Japanese Plum Yew Growing Profile

Japanese plum yew shrub with branches of dark green needle-shaped leaves

The Spruce / Evgeniya Vlasova

Cephalotaxus harringtonia, most commonly known as the Japanese plum yew, is an evergreen shrub native to Japan, northeastern China, and Korea. The attractive foliage and ease of care have also made it popular for landscaping. This species has been cultivated in a number of locations from the United States to Europe, where it has been used in gardens for nearly 200 years.

Another reason for the popularity of the Japanese plum yew is the edible fruit that it produces. It is particularly popular in Japan where it is often cultivated for its fruit alone. This is not the same as the Japanese yew (Taxus cuspidata), which has seeds and leaves that are poisonous.

A lesser-known use for this plant is for the production of a drug used to treat myeloid leukemia.

Latin Name

The Japanese plum yew was given the botanical name of Cephalotaxus harringtonia in honor of the Earl of Harrington, who was an enthusiastic supporter of the species when it was first introduced to the European continent. You may also see it as Cephalotaxus harringtonii.

Common Names

Most commonly known as the Japanese plum yew, this species derives its name from its fruit that resembles small plums, and the fact that it originates from Japan. Other common names include Assam plum yew, cow-tail pine, Harrington plum yew, plum fruit yew, plum yew, and spreading plum yew.

Preferred USDA Hardiness Zones

Japanese plum yews are suitable for USDA plant hardiness zones 6 to 9.

Size and Shape

Typically grown as a shrub, this species spreads in a rounded form that is wider than it is tall. Average height is two to three feet while the width can reach four feet or more across. It can be trained to grow as a small tree and has even been used to create bonsai.

Japanese plum yew shrub with needled leaves on branches covered with brown fallen leaves

The Spruce / Evgeniya Vlasova

Japanese plum yew shrub branch with long needle-like leaves closeup

The Spruce / Evgeniya Vlasova


Japanese plum yews prefer partial shade but will grow in full sun to full shade. In cooler climates, it thrives in full sun well, while in warmer climates it fares better when given partial to full shade. 

Foliage, Flowers, and Fruit

The foliage of the Japanese plum is composed of dark green needle-shaped leaves that have a lighter green underside. Leaves are approximately two inches in length and are arranged in two ranks, one on either side of the shoot.

The bark is gray in color, and when the stem matures, peels in thin lengthwise strips. New shoots are green for several years, and then turn red-brown to gray-brown.

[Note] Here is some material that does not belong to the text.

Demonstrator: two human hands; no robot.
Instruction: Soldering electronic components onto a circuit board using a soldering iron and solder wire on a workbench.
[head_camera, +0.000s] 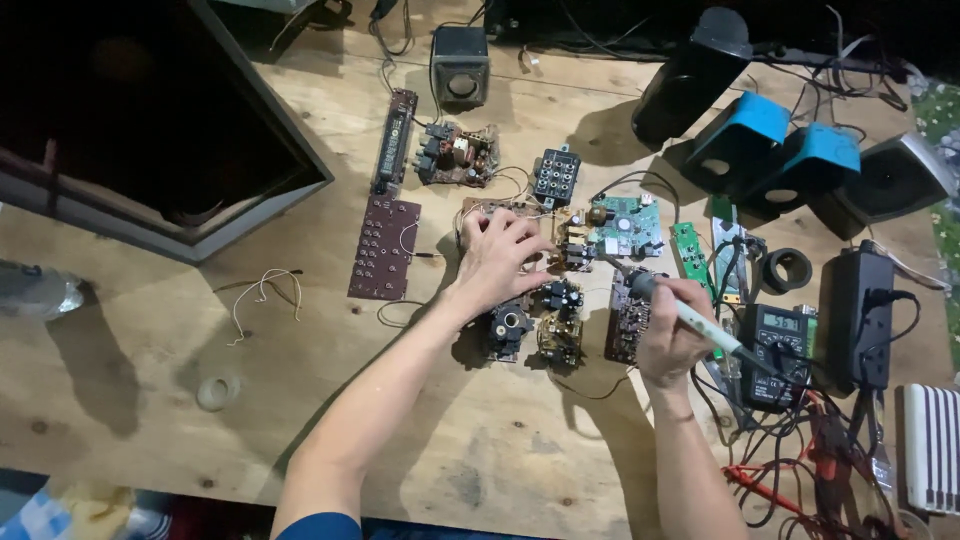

A dioecious species, the Japanese plum yew produces separate male and female specimens. It is recommended to have at least one male pollinator for every five female plants to ensure a good crop. If pollinated the female will produce fleshy, egg-shaped fruit, which is approximately one inch long. The fruit is light green with darker green stripes, turning brown when ripe. In Japan, the fruit is quite popular as food and is often cultivated for this purpose.

Design Tips

Japanese plum yews have been cultivated across the world and are used as a garden and landscaping plant. They can be used as an accent plant, foundation plant, border plant, or in mass plantings. Their tolerance for shade makes them good as filler beneath trees or in areas shaded by buildings.

They can also be used around rock gardens or ponds. Japanese plum yews can be grown in planters or containers on patios and can be pruned to serve as a hedge.

Growing Tips

Japanese plum yews prefer a sandy, well-drained soil that is neutral to acidic. They should be watered once per week and more often when subjected to extreme heat. Before new growth begins in the spring they should be given a general-purpose fertilizer.

Maintenance and Pruning

Little maintenance or pruning is needed, however, they will tolerate pruning if needed. It can be pruned into shapes or hedges. Sometimes old stems will retain dead needles.​

Pests and Diseases

Diseases and pests are not a significant problem for Japanese plum yews.